无论谢家是真心与否,至少,谢家让她体会到了被人珍视的滋味。
这间屋子,比她在长宁侯府的闺房精致的多。
用了一碗素面,卫慈在“缺月阁”内四处打量了片刻,行至院墙一隅,她看见一株汤碗粗的芭蕉树,不免想到母亲院中的那一株芭蕉。
卫慈双手合十,望着天际银月,淡淡开腔,嗓音十分悦耳:“母亲,女儿明日就要正式嫁人了。夫君是个扬名天下的英雄。母亲在天上也该放心了。”
此时,谢南州正路过“缺月阁”外面的太湖石小径,这条路可以通向他的卧房。
虽是隔着数丈之远,可警觉如谢南州,还是听得一清二楚。
男人忽然拧眉。
探子来报,长宁侯夫人,是死于血崩,那长宁侯更是宠妾灭妻,不然也不会舍得嫁出嫡女。
透过漏花窗,谢南州看见了一女子的侧颜,他目光如炬,不知怎么的,竟是驻足了几个呼吸,可须臾又转过头,径直往前走,宛若对新婚妻子半点不在意。
*
翌日一早,卫慈就被锦书与寻墨硬生生拉拽起。
房中点了安神香,她昨晚难得睡了个好觉,从京都到西洲这阵子算得上是一路颠簸。
“小姐,该上大妆了,晌午之前就要行大婚之礼呢。”
“是啊,小姐,老太太已经命梳妆的婆子过来了。”
闻言,卫慈清醒了大半。
她身边的可用之人,她仅信任锦书与寻墨,卫家给她安排的陪嫁皆留在了院外侍奉。
至于谢家老太太安排的人,她自是不能随意处置。
不过,谢家派人盯着她也是正常。
换做是她自己,也不会信任仇人之女。
所以,卫慈一脸坦然。
起榻洗漱更衣,简单用了一碗小米粥,这便开始梳妆打扮。
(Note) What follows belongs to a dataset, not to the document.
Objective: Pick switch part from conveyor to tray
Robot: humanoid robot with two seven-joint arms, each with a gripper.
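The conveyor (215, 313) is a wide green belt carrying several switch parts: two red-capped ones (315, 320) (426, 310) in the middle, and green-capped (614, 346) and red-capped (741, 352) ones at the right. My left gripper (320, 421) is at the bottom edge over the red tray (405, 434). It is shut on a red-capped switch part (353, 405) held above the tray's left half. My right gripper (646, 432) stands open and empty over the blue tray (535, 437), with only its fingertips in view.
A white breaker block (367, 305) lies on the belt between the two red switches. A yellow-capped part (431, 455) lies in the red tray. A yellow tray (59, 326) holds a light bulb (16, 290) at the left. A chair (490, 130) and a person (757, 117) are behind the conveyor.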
她的婚服是卫家临时在京都成衣铺子购置,并非绣娘精心准备。不成想,谢家也另外准备了一套婚服,瞧着布料与绣纹,远比她从京都带来的婚服精细。
谢家的确有心了。
卫慈暗暗的想着。
谢家把婚事安排的如此滴水不漏,显然是不打算给京都留下任何把柄。
看来,谢南州已经在开始着手造反,这几年是他丰满羽翼的关键时期,容不得半点差池。